Hate, what a corrosive word to describe such an idle emotion. Hate is what he felt then, not at her, not at anything in particular at all. His hate stemmed from the absurdity of the situation and feelings that he could no longer control. His heavy eyes narrowed on her, his left eye remembering the past, remembering her hand holding his while he shook that one late night after meeting Alyssa for the first time. After all that had happened, Faye Valentine didn't look one bit fragile or fearful. What had Jet told him once? Yes, that he who shows no fear while the rest around him are panicking has yet to fully grasp his situation. Was that Faye's problem? Had she yet to fully grasp everything evolving around her? No, the woman seemed afraid all those times, so fearful for her own life. This was different.

"Spike, what the fuck is wrong with you? I'm just offering help, you invalid. No need to look at me like I'm insane." She blurted out taking back her hand and pursing her lips into a prideful pout.

Spike didn't respond, but kept on walking towards his room. A tiny smirk played on his lips. That woman was so confusing and intriguing. That dumb shrew had some hidden kindness which he hated so much, because it made him want to care for her. It nearly forced him to tell her to stop and let herself go. Let all those emotions and resentments she had because of the past go. Then again, who was he to talk about the past that way? He felt like bursting out in laughter or bursting out in guilt, whichever it was.

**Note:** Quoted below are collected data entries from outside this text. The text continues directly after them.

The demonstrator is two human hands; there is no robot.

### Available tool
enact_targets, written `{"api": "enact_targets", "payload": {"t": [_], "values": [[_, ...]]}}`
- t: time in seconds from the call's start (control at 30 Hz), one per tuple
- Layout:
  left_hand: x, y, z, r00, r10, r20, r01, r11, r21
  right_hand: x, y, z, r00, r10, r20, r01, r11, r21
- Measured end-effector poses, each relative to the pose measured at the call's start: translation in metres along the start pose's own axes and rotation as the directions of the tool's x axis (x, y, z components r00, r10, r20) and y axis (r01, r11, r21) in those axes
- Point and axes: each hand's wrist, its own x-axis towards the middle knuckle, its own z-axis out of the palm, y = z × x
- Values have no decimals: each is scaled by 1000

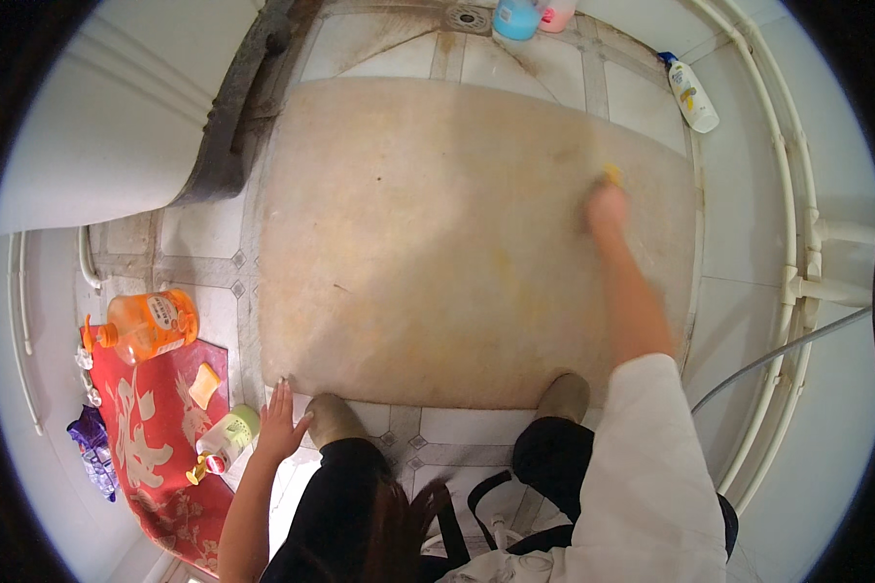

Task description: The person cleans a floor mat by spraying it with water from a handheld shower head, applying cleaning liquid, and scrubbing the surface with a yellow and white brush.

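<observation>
A large beige mat or board (423,240) with faint stains lies flat on the tiled floor before me. Over its right part is my right hand (607,206), blurred, closed around a small yellow thing (612,174), perhaps a brush or sponge, which is at the surface. At the mat's near left corner rests my left hand (283,423), fingers spread, fingertips at the edge and nothing held. My shoes (333,420) are at the near edge.
An orange pump bottle (153,324), a yellow-orange sponge (204,385) and a clear pump bottle (227,439) lie on or beside a red patterned mat (142,437) at left. A white bottle (691,95) and a blue one (516,20) are beyond. White pipes (787,218) line the right wall.
</observation>
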Motion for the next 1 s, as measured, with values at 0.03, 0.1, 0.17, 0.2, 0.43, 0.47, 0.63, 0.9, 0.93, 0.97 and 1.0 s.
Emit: {"api": "enact_targets", "payload": {"t": [0.03, 0.1, 0.17, 0.2, 0.43, 0.47, 0.63, 0.9, 0.93, 0.97, 1.0], "values": [[2, 4, -3, 1000, -10, -4, 10, 1000, 0, -15, -48, 20, 945, -297, -135, 312, 943, 112], [4, 9, -11, 998, -8, -65, 8, 1000, 0, -74, -168, 29, 901, -431, 55, 407, 881, 242], [12, 14, -10, 995, -17, -98, 19, 1000, 15, -138, -267, 72, 856, -477, 198, 434, 873, 224], [31, 30, -5, 992, 37, -123, -35, 999, 22, -148, -286, 84, 906, -362, 217, 286, 905, 316], [19, 1, -16, 992, 61, -111, -48, 992, 118, -185, -315, 47, 846, -394, 360, 234, 880, 413], [19, 4, -21, 995, 56, -78, -46, 991, 126, -144, -281, 49, 779, -559, 284, 469, 820, 328], [29, -8, -21, 1000, 29, -11, -28, 994, 109, 11, -100, 21, 940, -337, -44, 339, 923, 181], [49, 10, -9, 980, 97, -172, -79, 991, 111, 61, -105, 57, 924, -382, -21, 363, 892, -269], [36, -1, -10, 984, 58, -166, -38, 992, 123, 0, -190, 56, 952, -286, -111, 293, 955, 45], [37, 3, -11, 982, 73, -174, -53, 991, 119, -14, -223, 63, 906, -415, -83, 421, 904, 72], [41, 9, -14, 984, 70, -165, -55, 994, 98, -26, -254, 72, 785, -620, -2, 620, 784, -28]]}}
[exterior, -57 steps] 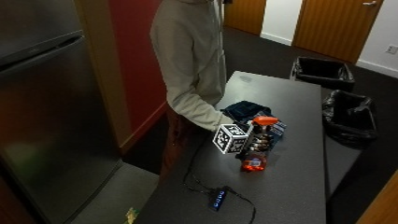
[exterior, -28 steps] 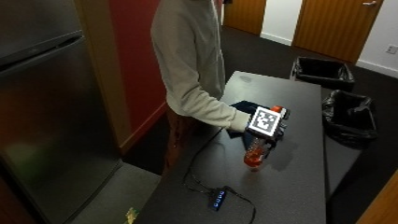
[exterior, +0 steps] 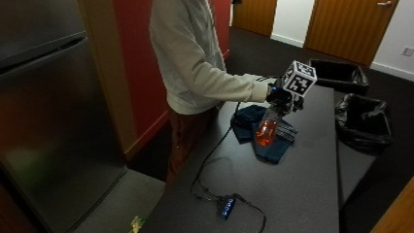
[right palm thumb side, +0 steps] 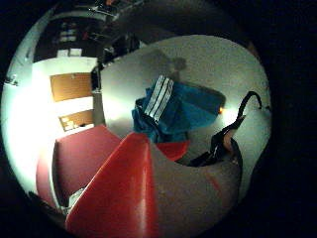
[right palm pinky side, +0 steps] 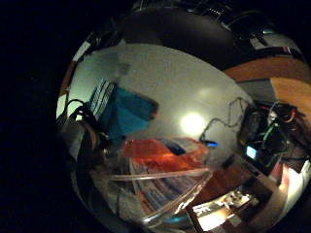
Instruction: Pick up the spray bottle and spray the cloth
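Observation:
In the outside view my gloved right hand [exterior: 282,96] grips the top of a clear spray bottle [exterior: 266,128] with orange liquid, holding it in the air, body hanging down over the cloth. The dark blue cloth [exterior: 275,145], with white stripes, lies crumpled on the grey table [exterior: 298,184] under the bottle. The little finger side palm view shows the bottle [right palm pinky side: 163,160] close against the palm, the blue cloth [right palm pinky side: 121,112] on the table beyond it. The bottle's red head [right palm thumb side: 119,193] fills the thumb side view, with the cloth [right palm thumb side: 181,110] past it.
A small blue-lit hub [exterior: 225,207] with a black cable lies near the table's near end. Two black bins [exterior: 337,74] [exterior: 363,120] stand by the table's far side. A dark fridge [exterior: 52,121] stands to the left of the person.
The hand has lifted the spray bottle off the table and carried it up and away, so it now hangs over the cloth instead of standing near the table's near side.

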`<state>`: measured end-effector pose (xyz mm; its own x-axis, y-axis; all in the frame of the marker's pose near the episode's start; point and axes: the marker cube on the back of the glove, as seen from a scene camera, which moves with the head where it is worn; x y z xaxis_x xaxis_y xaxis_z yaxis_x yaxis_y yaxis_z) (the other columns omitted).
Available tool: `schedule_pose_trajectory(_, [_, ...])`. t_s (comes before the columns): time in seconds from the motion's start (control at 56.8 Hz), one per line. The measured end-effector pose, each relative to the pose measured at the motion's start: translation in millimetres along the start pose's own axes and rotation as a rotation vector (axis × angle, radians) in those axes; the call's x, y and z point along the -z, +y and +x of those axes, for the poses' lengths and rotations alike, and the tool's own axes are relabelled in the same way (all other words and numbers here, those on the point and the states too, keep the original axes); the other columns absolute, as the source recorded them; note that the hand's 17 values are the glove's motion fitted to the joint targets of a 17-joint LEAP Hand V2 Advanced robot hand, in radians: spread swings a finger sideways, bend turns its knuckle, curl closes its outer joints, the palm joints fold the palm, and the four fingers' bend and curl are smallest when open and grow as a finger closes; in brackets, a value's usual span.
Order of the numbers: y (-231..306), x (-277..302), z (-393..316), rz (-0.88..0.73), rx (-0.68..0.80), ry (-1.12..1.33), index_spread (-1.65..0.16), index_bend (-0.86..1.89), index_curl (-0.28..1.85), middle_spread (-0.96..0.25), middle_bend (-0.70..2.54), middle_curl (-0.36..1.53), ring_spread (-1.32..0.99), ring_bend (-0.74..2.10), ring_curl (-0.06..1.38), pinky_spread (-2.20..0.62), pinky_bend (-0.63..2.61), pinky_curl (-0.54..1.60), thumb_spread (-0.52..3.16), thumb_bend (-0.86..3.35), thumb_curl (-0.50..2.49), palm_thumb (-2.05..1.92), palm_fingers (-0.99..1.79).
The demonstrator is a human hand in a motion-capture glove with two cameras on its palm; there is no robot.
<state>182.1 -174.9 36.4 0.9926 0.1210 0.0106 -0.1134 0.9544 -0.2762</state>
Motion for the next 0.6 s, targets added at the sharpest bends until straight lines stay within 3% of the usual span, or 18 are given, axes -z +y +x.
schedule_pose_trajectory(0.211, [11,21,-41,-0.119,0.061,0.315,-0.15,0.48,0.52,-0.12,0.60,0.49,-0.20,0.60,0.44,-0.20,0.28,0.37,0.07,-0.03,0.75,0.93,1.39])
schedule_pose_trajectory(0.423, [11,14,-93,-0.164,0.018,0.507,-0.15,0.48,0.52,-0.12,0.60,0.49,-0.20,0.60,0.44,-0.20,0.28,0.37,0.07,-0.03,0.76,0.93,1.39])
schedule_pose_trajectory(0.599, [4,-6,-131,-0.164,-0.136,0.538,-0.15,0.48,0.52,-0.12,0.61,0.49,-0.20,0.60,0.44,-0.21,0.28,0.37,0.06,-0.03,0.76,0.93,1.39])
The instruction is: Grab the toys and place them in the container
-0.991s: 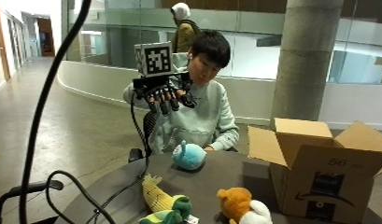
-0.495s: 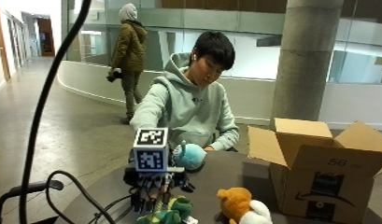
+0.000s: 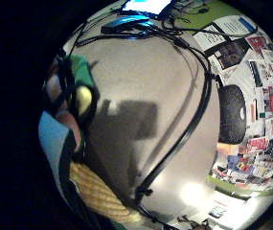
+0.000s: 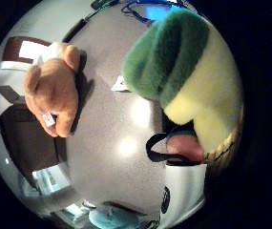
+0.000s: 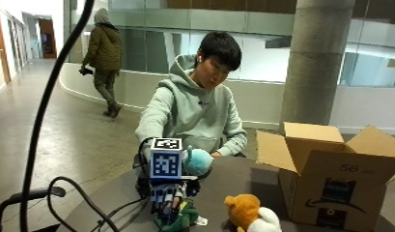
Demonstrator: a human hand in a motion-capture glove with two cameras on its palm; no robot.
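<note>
Reaching down onto the green-and-yellow plush toy point(image 5: 179, 218) at the near edge of the table point(image 5: 235, 181), the gloved right hand point(image 5: 165, 195) has its fingers point(image 5: 160, 205) pointing down over it; whether they grip it, I cannot tell. Best to close around the toy's body before lifting toward the cardboard box point(image 5: 335, 186), clear of the orange plush point(image 5: 245, 210).

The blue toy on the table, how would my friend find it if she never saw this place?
Start at the big open cardboard box on the table. Look across the table toward the person in the pale hoodie; the round blue toy sits right in front of them, behind the gloved right hand. It is the only blue one: the others are an orange and white toy and a green and yellow toy.
</note>
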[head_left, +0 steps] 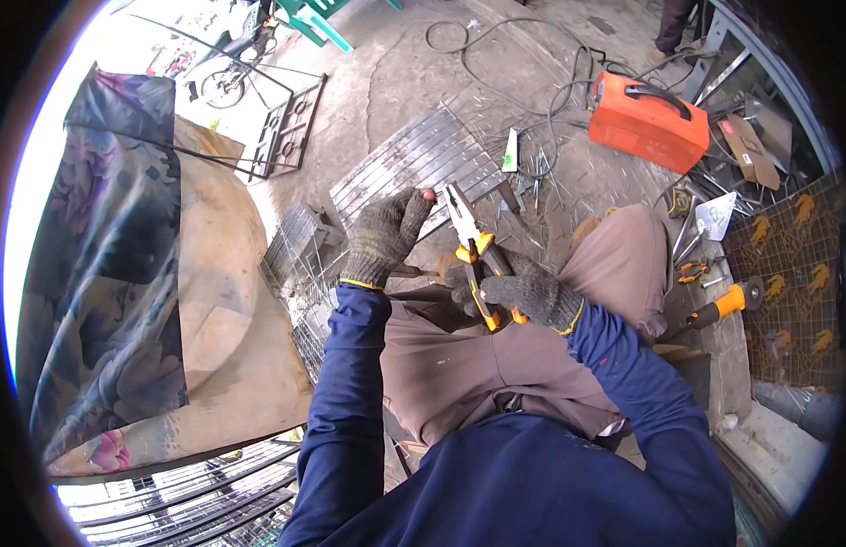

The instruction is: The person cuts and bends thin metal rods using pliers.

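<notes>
My right hand (537,290), in a grey knit glove, is wrapped round the handles of combination pliers (475,248) with orange and black grips. Their silver jaws point up and away from me, slightly parted. Just left of the jaws is my left hand (384,235), also gloved, its fingers curled and pressed together. One bare fingertip pokes out of that glove. Whatever these fingers pinch, if anything, is too small or hidden to see. Beyond both hands stands a low slatted metal table (418,150), and my left hand overlaps its near edge.
An orange welding machine (646,123) with cables sits at upper right, near a person's leg (675,27). Thin metal rods (543,178) litter the floor. At right lie an angle grinder (728,303), small pliers (692,271) and a tape measure (680,202). A cloth-draped panel (227,301) stands left.
</notes>
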The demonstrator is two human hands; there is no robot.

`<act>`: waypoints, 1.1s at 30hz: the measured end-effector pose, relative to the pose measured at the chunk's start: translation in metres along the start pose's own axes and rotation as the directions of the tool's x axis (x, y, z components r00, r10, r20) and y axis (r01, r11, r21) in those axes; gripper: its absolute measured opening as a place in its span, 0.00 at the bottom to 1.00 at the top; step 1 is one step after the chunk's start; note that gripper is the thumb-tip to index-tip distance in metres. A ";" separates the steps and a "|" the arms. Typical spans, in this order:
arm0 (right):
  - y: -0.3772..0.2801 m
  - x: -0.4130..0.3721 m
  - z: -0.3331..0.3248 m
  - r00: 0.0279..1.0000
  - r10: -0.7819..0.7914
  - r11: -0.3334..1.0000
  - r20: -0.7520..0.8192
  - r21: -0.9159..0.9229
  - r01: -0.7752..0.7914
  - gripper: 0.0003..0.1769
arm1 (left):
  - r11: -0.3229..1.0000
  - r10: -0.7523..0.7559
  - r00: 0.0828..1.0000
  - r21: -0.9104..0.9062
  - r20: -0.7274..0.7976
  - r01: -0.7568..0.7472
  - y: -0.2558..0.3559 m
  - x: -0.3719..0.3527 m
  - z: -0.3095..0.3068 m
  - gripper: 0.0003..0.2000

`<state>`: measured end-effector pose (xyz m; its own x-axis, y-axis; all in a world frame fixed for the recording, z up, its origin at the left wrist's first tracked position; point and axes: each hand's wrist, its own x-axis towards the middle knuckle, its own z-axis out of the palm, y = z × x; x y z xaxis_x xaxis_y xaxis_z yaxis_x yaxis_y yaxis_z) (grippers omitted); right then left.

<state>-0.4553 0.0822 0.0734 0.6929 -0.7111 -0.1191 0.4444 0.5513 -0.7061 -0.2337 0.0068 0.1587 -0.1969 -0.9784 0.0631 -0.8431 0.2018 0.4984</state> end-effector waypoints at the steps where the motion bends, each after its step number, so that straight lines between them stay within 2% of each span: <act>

_I will destroy that which you care for the most._

His thoughts trembled along with rest of his limbs. When had he grown to care for her this much anyway? When had he grown to want to know so much about her? It wasn't about her. His confusion and emotions stemmed from the bomb, and goddamn Alyssa and her sick plans and—well—certainly not Faye.

He entered his dark room and didn't bother to flip the switch. He knew exactly where his pill bottle lay, and he reached towards his bed to grab it. His heart jumped when he felt the pill bottle reach towards him instead.

"Here," Julia's voice emerged, and he stood frozen, waiting for his eyes to adjust to the darkness. If it were possible to describe what touching nothingness was like, then it would be like sensing irony with the tips of one's fingers. She sat on his crumpled sheets sporting that glowing and knowing pensive sapphire glare. He had been holding on to her hand and the pill bottle so tightly as if to grasp any sensation of hers. Realizing he would feel nothing but a cold numbing tingling, he let her hand go and grabbed his pill bottle. "I know when it happened," she said leaning her head back with her arms propped up behind her on the bed.

"When what?" He asked after he had popped the pill into his mouth, but his seizure had ceased already. She glanced at him again and he could almost feel her glare sinking into him and through him.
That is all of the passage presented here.